Yesterday was a rare good day for Andrew Lansley: the Health Bill survived its trial in
the House of Lords. But there are no fanfares in this morning’s press for the near-moribund health secretary. The Times, The Telegraph, The Independent and The Mail all lead with the story
that 50 per cent of English hospitals fail elderly patients according to the Quality Care Commission. Lansley may have thought that
his struggle was with nit-picking peers, who are determined that he, as the secretary state, remains ultimately accountable for the NHS in the letter of the law. But, maintaining the standard of
NHS care is his real battle.
The irony of the recent squabble between the government and the Owenites is that today’s headlines suggest it was needless. Who is the public most likely to blame for a general picture of rising waiting lists, crowded wards and uncompassionate nursing? Why, the secretary of state of course. Lansley will have to fight to ensure that such a picture does not emerge and his controversial reforms will be central to that effort; at least, that is what he implied on the Today programme this morning when he said that the reforms will give “patients an active voice” to drive up standards.
This morning’s Telegraph leader column argues that the story on its front page is proof of the need for NHS reform, and it is hard to disagree. The NHS has to find both a way of managing ever-rising costs and the means to arrest years of falling productivity. The question is whether Lansley’s reforms address those aims. It’s no secret that vast swathes of the medical professional are sceptical. Conduct an experiment when you next visit a GP: ask him if he agrees with Lansley. My GP gave an interesting answer, albeit one suffused with so much irony he became slightly glib. Yes, he said, because the last thing we want is an accountable NHS run by patients.

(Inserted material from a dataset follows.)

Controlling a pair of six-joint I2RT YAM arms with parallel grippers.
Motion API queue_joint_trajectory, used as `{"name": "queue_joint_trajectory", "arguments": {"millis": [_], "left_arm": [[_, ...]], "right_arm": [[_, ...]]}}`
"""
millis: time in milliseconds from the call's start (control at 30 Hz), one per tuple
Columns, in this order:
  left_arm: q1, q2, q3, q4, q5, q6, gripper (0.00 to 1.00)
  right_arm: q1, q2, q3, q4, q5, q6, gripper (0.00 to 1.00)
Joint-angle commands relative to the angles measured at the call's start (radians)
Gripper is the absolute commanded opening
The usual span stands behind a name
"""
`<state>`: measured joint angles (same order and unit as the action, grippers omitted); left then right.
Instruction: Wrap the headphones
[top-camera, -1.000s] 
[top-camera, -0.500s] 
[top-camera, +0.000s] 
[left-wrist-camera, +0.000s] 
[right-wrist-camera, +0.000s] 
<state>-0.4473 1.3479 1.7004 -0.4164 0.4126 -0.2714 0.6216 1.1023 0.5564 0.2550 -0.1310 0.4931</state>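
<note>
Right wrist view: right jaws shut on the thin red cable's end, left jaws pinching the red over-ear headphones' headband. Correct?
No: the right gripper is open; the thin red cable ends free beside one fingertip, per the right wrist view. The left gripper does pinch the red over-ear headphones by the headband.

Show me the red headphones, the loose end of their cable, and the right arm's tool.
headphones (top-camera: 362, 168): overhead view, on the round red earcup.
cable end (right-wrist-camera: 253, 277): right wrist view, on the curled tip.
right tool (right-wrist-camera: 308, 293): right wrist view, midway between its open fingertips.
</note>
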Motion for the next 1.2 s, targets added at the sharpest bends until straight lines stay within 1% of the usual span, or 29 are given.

The Times’ Camilla Cavendish explains (£) what I think he meant:
‘[The NHS BILL] was never going to make much difference to patients. It does nothing to turn the NHS into a 24/7 operation, rather than one where you dread falling ill out of hours. It will not close failing hospitals. It doesn’t address the shocking standards of nursing care in some hospitals. Worse, it is an exasperating distraction from the explosion in chronic diseases and old age that could bankrupt the NHS while people argue about the difference between “promoting” and “providing” a service. …There is nothing transformational in the Bill that requires primary legislation. Competition and GP commissioning were not invented by Andrew Lansley, the Health Secretary; they began under Labour.’
In other words, the bill is a bureaucratic consolidation, a top-down reorganisation costing more than £1.7 billion that the NHS can ill-afford to waste at present.
UPDATE: For those who want further reading, the Taxpayers’ Alliance has released a report into the UK mortality rates in comparison with other European countries. Its key findings are that substantial investment in the health service appears not to have had a discernable impact on the rate of improving mortality, and that improvements which have been made appear to be slowing in an increasingly constrained . These figures suggest that low productivity remains a key challenge for the NHS.